AN2 Therapeutics, Inc.

Notes to Financial Statements — Continued

 

Adjuvant Global Health Agreement

In conjunction with Adjuvant Global Health Technology Fund L.P.’s (“Adjuvant”) investment in the Company’s Series A redeemable convertible preferred stock financing in 2019 and 2020, the Company entered into a Global Health Agreement with Adjuvant, pursuant to which the Company agreed to support the creation of innovative and affordable drugs to treat disease, through public health programs and private purchasers in Low and Lower-Middle-Income Countries (as such terms are defined by the World Bank and in the agreement).

Adjuvant’s investment supports the development of the Company’s product candidate, epetraborole, for use in melioidosis-endemic and melioidosis-at-risk countries as defined in the agreement. These global access commitments became effective as of the Series A redeemable convertible preferred stock financing closing date and will remain in effect until the latter of either that Adjuvant ceases to be a shareholder of the Company, or ten years following epetraborole approval for the treatment of melioidosis by a regulatory authority.

The Global Health Agreement contains various affirmative and negative covenants agreed to by the Company, including its use of reasonably diligent endeavors to develop the agreed-upon products using non-dilutive funding and make accessible to people in need in the target countries so long as the Company does not sell products at a loss. Other covenants include prohibition of use of investment for propaganda, attempt to influence legislation, influence of any public election or voter registration drive or promotion of terrorist activities, as well as compliance with certain environmental, social and governance requirements and anti-corruption requirements. If the Company does not maintain compliance with these non-financial covenants, Adjuvant may be entitled to repayment for any portion of its investment that is not used for the purposes outlined in the Global Health Agreement.

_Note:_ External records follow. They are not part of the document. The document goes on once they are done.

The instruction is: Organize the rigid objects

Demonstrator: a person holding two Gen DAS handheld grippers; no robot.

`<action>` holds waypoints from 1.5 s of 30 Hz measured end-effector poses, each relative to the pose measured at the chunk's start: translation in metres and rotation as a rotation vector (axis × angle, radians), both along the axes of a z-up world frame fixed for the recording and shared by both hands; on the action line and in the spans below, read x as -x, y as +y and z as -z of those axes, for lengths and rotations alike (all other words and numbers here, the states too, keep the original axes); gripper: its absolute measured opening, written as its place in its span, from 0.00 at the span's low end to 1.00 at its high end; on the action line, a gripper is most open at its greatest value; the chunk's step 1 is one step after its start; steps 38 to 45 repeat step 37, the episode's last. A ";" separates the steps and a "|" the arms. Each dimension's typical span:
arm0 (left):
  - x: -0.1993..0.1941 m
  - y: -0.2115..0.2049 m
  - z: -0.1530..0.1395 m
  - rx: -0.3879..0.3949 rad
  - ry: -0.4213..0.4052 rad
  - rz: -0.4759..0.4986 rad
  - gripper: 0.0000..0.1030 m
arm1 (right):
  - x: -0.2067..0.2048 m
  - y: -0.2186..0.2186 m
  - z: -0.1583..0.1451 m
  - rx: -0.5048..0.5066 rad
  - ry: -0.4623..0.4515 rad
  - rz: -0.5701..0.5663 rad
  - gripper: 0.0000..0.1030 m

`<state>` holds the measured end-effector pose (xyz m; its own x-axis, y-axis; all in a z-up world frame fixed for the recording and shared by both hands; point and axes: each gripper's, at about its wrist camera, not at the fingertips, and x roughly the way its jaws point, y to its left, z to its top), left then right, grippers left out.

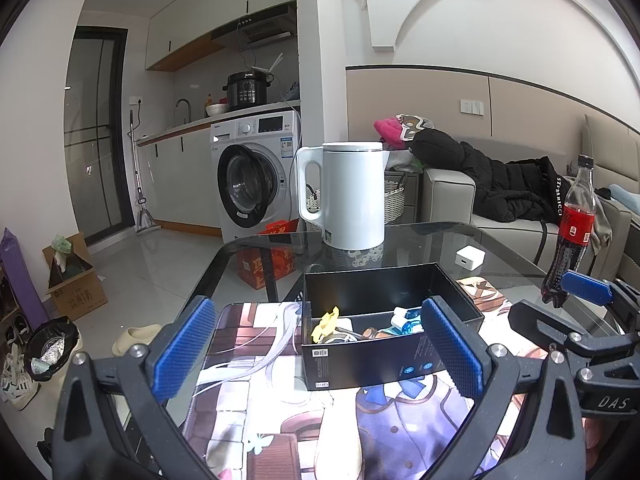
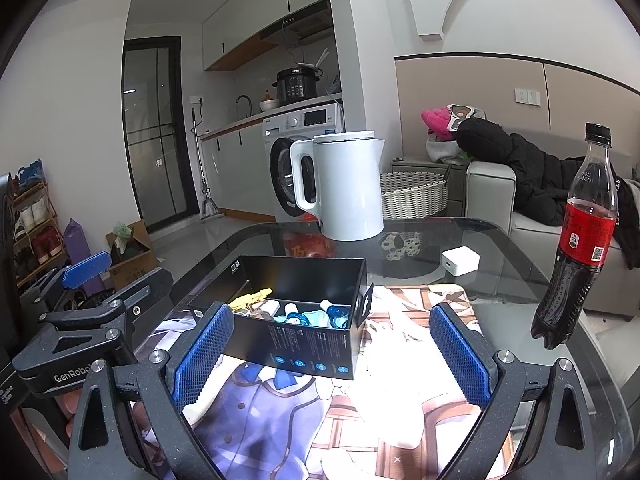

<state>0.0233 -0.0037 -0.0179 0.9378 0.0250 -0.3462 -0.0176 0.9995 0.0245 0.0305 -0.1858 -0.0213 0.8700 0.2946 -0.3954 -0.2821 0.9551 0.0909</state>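
Presently both grippers stand over the printed mat [image 2: 280,412] on the glass table [image 2: 500,280], each with jaws wide and holding nothing. Left gripper [image 1: 320,352] points at the black box [image 1: 384,356], whose near wall lies between its pads; right gripper [image 2: 332,356] sits just right of that box [image 2: 312,344], its left pad close to the near corner. Inside the box lie small items: a yellow piece [image 1: 326,320], blue-and-white pieces [image 2: 316,314] and others too small to name. Loose things outside it are the white cube [image 2: 460,260], the cola bottle [image 2: 576,248] and the kettle [image 2: 344,188], all well apart from the jaws. Judgement: the step in hand is choosing the next loose item, likely the cube. To do it well, advance the right gripper past the box without nudging it, straddle the cube squarely, close on its flat sides, and keep clear of the bottle, which would topple easily.
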 end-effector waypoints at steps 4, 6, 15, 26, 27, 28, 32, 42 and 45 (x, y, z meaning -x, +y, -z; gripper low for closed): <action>0.000 0.000 0.000 0.000 0.000 0.000 1.00 | -0.001 0.000 0.000 -0.001 0.001 0.000 0.97; 0.000 0.000 0.000 0.000 0.000 0.000 1.00 | 0.000 0.000 0.000 -0.001 0.001 -0.001 0.97; 0.000 0.000 0.000 0.001 0.002 -0.001 1.00 | -0.001 0.000 0.000 -0.001 0.001 -0.001 0.97; 0.000 -0.001 0.001 0.002 0.007 0.001 1.00 | -0.003 -0.002 0.000 -0.001 0.005 0.001 0.97; 0.000 -0.001 0.001 0.002 0.008 0.000 1.00 | -0.003 -0.002 0.000 -0.001 0.006 0.001 0.97; 0.000 -0.001 0.001 0.003 0.008 0.000 1.00 | -0.002 -0.001 0.000 0.000 0.006 0.002 0.97; 0.000 -0.002 0.001 0.004 0.011 -0.003 1.00 | -0.002 -0.001 0.000 0.000 0.005 0.000 0.97; -0.001 -0.004 0.003 0.005 0.019 -0.003 1.00 | -0.002 -0.001 0.000 0.001 0.004 0.001 0.97; -0.001 -0.004 0.003 0.005 0.019 -0.003 1.00 | -0.002 -0.001 0.000 0.001 0.004 0.001 0.97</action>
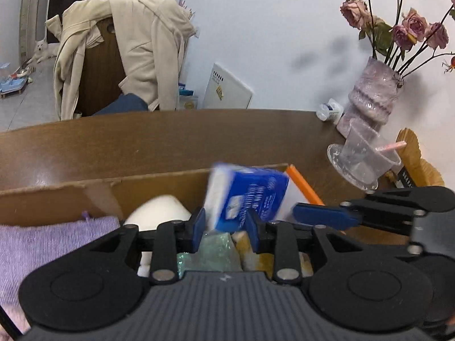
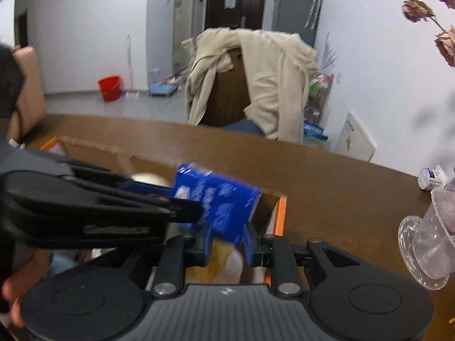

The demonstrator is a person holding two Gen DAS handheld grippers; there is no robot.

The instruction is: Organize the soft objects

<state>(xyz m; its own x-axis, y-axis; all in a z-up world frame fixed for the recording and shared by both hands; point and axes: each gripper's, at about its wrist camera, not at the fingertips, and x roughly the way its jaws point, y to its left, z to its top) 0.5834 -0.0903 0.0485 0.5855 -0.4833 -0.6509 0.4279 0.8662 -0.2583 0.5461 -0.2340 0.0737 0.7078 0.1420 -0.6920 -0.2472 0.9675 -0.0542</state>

In conjunction with Adjuvant’s investment in the Company’s Series B redeemable convertible preferred stock financing in 2021, the Company entered into an Amended and Restated Global Health Agreement (the “Adjuvant Amendment”). The Adjuvant Amendment expands Adjuvant’s investment support to include the development of the Company’s product candidate, epetraborole, for use in tuberculosis-endemic and tuberculosis-at-risk countries as defined in the agreement.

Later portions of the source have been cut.